What you are asked to do: Exactly as written, write out the lines below from the first to the one containing "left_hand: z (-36", inclusive. Pictures do not belong in the copy.

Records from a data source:
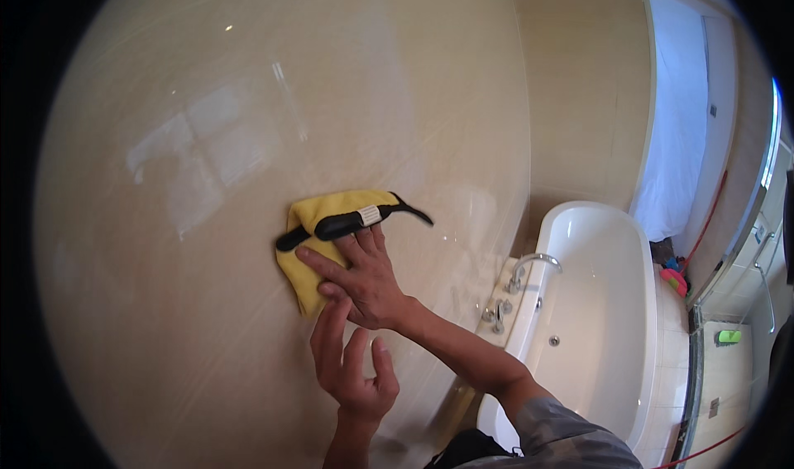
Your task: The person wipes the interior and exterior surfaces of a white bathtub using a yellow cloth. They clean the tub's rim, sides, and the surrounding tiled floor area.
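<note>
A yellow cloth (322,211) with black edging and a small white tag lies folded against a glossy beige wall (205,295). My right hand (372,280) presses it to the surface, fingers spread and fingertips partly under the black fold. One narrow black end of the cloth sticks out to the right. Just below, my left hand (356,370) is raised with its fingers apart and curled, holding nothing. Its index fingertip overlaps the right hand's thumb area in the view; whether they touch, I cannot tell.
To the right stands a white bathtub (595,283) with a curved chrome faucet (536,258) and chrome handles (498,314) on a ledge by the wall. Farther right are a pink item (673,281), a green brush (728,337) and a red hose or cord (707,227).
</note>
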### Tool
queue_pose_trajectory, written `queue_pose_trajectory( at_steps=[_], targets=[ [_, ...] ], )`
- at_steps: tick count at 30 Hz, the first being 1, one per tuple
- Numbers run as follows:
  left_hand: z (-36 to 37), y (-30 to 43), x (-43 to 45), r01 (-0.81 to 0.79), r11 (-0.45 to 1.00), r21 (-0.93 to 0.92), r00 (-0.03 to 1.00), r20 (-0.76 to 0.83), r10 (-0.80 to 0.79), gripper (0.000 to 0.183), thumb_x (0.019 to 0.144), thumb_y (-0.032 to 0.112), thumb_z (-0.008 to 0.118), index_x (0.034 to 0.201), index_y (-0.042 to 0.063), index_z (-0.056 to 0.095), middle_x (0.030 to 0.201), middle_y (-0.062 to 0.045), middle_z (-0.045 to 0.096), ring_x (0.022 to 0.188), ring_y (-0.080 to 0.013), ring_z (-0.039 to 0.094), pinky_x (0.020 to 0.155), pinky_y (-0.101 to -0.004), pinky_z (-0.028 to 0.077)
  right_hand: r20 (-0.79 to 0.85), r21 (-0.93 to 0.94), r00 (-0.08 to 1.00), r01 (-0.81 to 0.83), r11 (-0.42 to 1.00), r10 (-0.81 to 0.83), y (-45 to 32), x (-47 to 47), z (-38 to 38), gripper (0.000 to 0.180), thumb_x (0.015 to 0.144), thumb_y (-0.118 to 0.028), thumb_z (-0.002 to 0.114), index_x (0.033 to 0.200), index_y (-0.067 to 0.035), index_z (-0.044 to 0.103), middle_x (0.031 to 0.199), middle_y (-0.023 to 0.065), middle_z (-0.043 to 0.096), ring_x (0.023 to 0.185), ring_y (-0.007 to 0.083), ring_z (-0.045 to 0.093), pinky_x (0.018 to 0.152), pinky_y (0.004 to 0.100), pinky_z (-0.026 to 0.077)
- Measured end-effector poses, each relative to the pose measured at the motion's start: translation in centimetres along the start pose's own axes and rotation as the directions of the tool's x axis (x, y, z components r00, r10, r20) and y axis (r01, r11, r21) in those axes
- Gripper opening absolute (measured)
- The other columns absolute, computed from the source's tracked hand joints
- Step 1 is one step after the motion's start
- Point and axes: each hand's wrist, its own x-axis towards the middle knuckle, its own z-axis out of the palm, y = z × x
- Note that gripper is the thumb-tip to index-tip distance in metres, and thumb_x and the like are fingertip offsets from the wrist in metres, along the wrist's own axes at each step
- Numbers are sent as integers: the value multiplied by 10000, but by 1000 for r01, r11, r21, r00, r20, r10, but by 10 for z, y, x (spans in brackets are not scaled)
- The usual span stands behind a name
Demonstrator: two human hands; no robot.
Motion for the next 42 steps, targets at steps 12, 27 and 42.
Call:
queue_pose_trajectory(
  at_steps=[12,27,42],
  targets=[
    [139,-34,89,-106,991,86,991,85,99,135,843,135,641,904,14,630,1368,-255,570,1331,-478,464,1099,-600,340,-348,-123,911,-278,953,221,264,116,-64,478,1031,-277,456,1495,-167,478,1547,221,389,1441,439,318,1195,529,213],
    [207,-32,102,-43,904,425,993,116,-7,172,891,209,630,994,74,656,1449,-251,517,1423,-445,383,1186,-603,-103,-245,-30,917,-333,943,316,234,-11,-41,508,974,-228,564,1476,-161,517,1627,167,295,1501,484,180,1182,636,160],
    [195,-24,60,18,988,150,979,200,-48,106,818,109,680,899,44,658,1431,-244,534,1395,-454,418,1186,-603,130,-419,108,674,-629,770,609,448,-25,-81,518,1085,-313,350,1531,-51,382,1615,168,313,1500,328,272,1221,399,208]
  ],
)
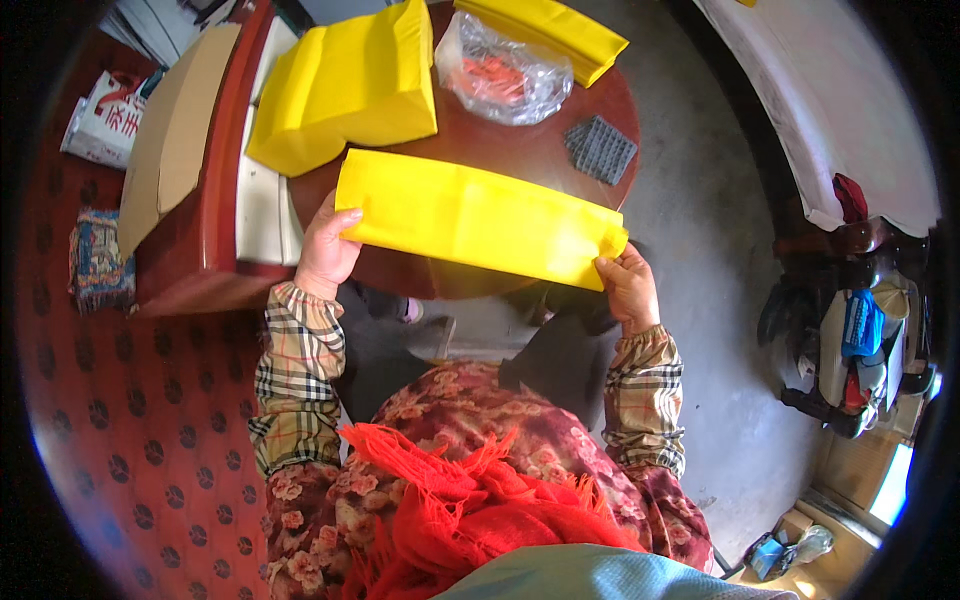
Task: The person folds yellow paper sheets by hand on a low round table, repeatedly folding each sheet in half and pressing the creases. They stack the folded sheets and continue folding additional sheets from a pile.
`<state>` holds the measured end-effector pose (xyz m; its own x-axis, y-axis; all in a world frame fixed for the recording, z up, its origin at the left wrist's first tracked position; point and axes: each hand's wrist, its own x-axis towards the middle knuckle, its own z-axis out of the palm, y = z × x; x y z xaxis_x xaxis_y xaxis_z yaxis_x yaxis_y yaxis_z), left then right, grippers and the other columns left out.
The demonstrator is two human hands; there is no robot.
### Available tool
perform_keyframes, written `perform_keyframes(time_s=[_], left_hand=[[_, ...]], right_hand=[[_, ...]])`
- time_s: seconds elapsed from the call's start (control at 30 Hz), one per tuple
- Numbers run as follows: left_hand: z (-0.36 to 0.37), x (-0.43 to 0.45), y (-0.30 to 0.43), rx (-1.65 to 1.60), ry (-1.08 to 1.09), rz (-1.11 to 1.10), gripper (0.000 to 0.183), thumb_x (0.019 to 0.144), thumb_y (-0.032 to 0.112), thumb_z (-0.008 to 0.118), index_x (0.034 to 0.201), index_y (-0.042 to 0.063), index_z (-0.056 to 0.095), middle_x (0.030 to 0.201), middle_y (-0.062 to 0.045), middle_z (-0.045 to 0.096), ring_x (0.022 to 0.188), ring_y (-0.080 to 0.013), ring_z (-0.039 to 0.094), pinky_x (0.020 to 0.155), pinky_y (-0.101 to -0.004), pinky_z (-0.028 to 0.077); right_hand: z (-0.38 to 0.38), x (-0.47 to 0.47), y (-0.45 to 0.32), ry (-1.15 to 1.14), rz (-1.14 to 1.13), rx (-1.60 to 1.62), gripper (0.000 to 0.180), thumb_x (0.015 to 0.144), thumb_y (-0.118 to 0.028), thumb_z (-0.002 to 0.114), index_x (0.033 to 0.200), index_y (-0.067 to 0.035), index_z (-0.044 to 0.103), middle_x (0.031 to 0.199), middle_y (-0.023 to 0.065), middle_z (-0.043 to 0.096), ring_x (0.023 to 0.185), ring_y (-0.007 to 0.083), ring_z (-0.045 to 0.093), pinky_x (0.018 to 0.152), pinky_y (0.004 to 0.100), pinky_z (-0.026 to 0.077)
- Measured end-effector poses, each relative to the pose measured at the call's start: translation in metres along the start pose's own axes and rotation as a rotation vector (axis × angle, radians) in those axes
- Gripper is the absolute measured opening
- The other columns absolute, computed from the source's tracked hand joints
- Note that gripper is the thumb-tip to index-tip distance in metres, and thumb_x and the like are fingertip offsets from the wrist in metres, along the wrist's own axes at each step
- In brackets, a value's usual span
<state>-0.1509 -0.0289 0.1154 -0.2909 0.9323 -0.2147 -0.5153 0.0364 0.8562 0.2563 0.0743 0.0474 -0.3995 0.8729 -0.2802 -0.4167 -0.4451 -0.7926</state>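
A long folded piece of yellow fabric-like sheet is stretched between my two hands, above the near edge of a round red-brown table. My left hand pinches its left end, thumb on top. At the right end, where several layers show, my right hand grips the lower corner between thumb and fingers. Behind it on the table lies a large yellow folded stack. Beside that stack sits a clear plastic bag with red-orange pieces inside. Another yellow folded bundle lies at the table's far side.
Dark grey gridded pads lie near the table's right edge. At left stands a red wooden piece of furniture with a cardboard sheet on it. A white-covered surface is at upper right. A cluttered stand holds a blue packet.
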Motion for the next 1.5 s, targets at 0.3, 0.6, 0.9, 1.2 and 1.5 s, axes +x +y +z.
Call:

Reply:
Your task: The person wipes the interior and exterior surfaces of a white bathtub using a yellow cloth. They clean the tub's rim, sides, and the surrounding tiled floor area.
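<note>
A yellow cloth (322,211) with black edging and a small white tag lies folded against a glossy beige wall (205,295). My right hand (372,280) presses it to the surface, fingers spread and fingertips partly under the black fold. One narrow black end of the cloth sticks out to the right. Just below, my left hand (356,370) is raised with its fingers apart and curled, holding nothing. Its index fingertip overlaps the right hand's thumb area in the view; whether they touch, I cannot tell.
To the right stands a white bathtub (595,283) with a curved chrome faucet (536,258) and chrome handles (498,314) on a ledge by the wall. Farther right are a pink item (673,281), a green brush (728,337) and a red hose or cord (707,227).
</note>
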### Tool
queue_pose_trajectory, written `queue_pose_trajectory( at_steps=[_], targets=[ [_, ...] ], )`
- at_steps: tick count at 30 Hz, the first being 1, one per tuple
- Numbers run as follows:
  left_hand: z (-36 to 37), y (-30 to 43), x (-43 to 45), r01 (-0.81 to 0.79), r11 (-0.45 to 1.00), r21 (-0.93 to 0.92), r00 (-0.03 to 1.00), r20 (-0.76 to 0.83), r10 (-0.80 to 0.79), gripper (0.000 to 0.183), thumb_x (0.019 to 0.144), thumb_y (-0.032 to 0.112), thumb_z (-0.008 to 0.118), index_x (0.034 to 0.201), index_y (-0.042 to 0.063), index_z (-0.056 to 0.095), middle_x (0.030 to 0.201), middle_y (-0.062 to 0.045), middle_z (-0.045 to 0.096), ring_x (0.022 to 0.188), ring_y (-0.080 to 0.013), ring_z (-0.039 to 0.094), pinky_x (0.020 to 0.155), pinky_y (-0.101 to -0.004), pinky_z (-0.028 to 0.077)

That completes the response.